Oh and i only do this with pla and pet... Never tried ABS so far.

----------


## LambdaFF

A couple more things I made recently : 
1/ a replacement for our waterski fin.
IMG_20150713_142129.jpg
2/ a repair for a colleague : fits better than original !
IMG_20150713_111850.jpg

----------


## wachuko

Sorry for the newbie question... but waterski fin in PLA?  Does that not degrade in saltwater?  I thought that ABS was better for parts that would be exposed to the elements.

----------


## LambdaFF

> Sorry for the newbie question... but waterski fin in PLA? Does that not degrade in saltwater? I thought that ABS was better for parts that would be exposed to the elements.


Actually, those two were made of PET from Taulmann. I don't know how PLA reacts in seawater, but I think the heat would have been the worst problem. The skis are sometimes left to dry in the sun ... PLA would be less than ideal.

----------


## wachuko

Got it.  Thank you for the clarification.

----------


## LambdaFF

Some more stuff that came out recently. The elephant was designed by LEFABSHOP. Very nice design, really well engineered for 3dprint, with articulated limbs and head.
The gear is a handout I'm preparing for an industry outreach to young students in poor neighbourhoods : D-impulse.

IMG_20150901_071148.jpg

IMG_20150901_081302.jpg

----------


## LambdaFF

This one was designed by INTENTIONAL3D, and it's really well made : prints in one go without support. Very fun to see it being made. 
2015-09-22 07.04.16.jpg2015-09-22 07.04.46.jpg

----------


## LambdaFF

Stuff done recently.

Attachment 76612015-10-18 11.52.23.jpg2015-10-22 19.50.49.jpg

----------


## wachuko

> This one was designed by INTENTIONAL3D, and it's really well made : prints in one go without support. Very fun to see it being made. 
> 2015-09-22 07.04.16.jpg2015-09-22 07.04.46.jpg


Available for download?

----------


## LambdaFF

http://www.thingiverse.com/thing:925556

----------


## LambdaFF

Some more stuff done recently.
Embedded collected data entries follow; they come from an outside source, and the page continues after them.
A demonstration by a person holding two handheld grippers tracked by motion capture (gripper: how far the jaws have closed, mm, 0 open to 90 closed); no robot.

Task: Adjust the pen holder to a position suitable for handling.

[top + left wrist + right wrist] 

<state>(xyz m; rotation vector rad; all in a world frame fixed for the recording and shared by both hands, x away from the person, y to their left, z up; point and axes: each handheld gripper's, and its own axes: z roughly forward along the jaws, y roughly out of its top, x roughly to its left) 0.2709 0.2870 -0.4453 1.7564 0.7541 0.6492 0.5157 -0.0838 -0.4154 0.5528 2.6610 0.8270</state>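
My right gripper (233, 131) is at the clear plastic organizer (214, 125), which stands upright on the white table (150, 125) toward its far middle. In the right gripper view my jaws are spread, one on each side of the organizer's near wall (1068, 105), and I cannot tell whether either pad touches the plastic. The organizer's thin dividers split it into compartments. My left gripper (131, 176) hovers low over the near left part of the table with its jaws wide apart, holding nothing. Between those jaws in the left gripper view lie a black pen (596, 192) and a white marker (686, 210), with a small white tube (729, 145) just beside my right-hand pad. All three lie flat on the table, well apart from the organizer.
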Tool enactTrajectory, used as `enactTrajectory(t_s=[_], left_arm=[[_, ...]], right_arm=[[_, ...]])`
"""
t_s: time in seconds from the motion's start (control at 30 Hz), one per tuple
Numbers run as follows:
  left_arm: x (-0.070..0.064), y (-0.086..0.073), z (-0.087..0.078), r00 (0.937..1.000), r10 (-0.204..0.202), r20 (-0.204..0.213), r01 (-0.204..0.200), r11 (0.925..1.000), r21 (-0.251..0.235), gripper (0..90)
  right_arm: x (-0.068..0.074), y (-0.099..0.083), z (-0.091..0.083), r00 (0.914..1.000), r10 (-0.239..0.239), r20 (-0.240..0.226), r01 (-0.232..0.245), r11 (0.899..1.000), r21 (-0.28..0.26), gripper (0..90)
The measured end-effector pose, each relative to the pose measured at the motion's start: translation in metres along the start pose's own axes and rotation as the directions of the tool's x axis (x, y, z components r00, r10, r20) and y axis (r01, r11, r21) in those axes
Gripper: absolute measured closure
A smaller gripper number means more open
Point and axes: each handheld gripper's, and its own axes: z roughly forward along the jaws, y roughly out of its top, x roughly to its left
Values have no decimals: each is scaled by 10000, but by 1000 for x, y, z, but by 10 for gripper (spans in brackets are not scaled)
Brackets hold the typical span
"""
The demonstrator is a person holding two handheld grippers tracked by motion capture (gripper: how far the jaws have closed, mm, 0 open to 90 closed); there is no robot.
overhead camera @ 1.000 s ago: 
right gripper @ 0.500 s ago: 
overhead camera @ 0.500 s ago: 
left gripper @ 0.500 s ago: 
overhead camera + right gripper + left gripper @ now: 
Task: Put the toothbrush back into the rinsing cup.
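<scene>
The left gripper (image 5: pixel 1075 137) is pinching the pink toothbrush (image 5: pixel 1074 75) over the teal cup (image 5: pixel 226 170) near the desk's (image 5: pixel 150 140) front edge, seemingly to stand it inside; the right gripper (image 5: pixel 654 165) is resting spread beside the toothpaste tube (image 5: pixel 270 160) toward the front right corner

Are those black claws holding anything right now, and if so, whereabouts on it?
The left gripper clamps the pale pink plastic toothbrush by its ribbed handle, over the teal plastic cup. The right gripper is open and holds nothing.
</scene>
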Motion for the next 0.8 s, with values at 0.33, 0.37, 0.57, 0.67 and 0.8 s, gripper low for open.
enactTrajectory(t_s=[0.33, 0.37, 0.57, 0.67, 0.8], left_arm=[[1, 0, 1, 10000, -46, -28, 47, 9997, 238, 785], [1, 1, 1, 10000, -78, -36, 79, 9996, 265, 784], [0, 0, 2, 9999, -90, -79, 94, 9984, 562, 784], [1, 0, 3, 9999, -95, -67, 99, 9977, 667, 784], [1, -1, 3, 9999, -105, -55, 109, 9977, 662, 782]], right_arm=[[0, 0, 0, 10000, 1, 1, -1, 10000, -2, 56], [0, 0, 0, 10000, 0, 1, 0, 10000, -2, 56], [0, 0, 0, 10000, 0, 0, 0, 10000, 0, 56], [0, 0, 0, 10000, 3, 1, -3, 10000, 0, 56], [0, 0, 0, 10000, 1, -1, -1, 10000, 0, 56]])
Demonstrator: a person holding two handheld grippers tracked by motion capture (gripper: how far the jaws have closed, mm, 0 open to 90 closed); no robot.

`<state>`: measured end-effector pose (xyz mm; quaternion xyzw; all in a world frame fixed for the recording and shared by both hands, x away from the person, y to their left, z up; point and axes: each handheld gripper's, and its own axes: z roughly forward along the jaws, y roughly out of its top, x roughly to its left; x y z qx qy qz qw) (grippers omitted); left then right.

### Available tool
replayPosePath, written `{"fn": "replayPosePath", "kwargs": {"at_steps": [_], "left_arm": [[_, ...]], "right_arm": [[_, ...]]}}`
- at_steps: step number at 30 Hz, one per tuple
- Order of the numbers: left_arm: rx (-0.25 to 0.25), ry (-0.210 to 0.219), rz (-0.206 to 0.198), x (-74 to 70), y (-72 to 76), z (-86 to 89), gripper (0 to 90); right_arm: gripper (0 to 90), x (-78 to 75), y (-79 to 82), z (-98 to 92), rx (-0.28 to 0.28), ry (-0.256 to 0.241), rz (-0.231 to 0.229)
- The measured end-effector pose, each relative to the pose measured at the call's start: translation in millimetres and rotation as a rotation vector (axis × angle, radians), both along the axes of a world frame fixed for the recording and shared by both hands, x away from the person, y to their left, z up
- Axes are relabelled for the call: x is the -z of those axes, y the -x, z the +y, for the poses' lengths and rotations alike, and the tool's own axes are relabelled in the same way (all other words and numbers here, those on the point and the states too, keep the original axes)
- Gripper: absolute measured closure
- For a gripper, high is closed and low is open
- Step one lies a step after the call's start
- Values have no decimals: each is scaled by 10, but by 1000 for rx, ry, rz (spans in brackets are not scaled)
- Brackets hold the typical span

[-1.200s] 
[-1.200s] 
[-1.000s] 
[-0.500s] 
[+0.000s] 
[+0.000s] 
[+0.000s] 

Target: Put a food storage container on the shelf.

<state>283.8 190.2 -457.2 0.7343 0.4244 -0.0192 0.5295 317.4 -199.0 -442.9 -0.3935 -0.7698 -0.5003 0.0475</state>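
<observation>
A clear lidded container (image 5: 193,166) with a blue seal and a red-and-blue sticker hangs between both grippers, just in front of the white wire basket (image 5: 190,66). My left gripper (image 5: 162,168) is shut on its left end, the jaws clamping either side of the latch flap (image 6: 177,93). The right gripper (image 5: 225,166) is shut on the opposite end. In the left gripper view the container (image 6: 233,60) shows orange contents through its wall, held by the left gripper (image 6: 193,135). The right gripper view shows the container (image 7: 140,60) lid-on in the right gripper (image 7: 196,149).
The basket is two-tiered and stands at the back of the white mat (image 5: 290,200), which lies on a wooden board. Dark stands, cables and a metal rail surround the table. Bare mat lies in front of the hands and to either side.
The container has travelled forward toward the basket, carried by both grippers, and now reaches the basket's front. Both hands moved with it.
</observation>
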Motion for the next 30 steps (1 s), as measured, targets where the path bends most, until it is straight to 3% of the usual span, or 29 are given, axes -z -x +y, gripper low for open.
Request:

Looong prints (well, for me at least), both well over the 18 hours mark.

Vice design by Spanner hands, I designed the kitchenette.

IMG_20151110_193613.jpg IMG_20151101_095006.jpg

----------


## curious aardvark

kitchenette - what does it do ? 

gear wise - you'd be better off printing the moving encapsulated ones: http://www.thingiverse.com/thing:53451
set it to a 0.3mm gap in the .scad file and it pops off the printbed and spins amazingly well.

going to have to try that expanding platform thing :-)

----------


## LambdaFF

> kitchenette - what does it do ?


It's just a little something for my 2 year old to play kitchen with... It's a play oven with a play hotplate and an exhaust hood.




> gear wise - you'd be better off printing the moving encapsulated ones: http://www.thingiverse.com/thing:53451
> set it to a 0.3mm gap in the .scad file and it pops off the printbed and spins amazingly well.


As I said, it's a dead project. Was supposed to be a handout representing some of core compentencies here to students from poor neighboorhoods. Too bad it won't be used. Anyway, functionality was not required (especially if I had to make 60+ in a couple of weeks).

The jack was really fun.

----------


## LambdaFF

A prototype barge model I'm working on. Will be 1m long : 1/100 scale.
IMG_20151221_114224.jpg
Also printed that crazy digital sundial from MOJO 3D :
IMG_20151129_122649.jpg

----------


## Sebastian Finke

The kitchenette rocks. Amazing quality from the PMP!  :Big Grin:

----------


## LambdaFF

A large scale project I've been working on. Quite proud of the result. Used slow set epoxy glue to smooth some surfaces. Works real great.
IMG_20151221_114224.jpgIMG_20160201_013506.jpgIMG_20160207_173530.jpg

----------


## curious aardvark

is it a boat ?

----------


## LambdaFF

Yes it's a river barge.

----------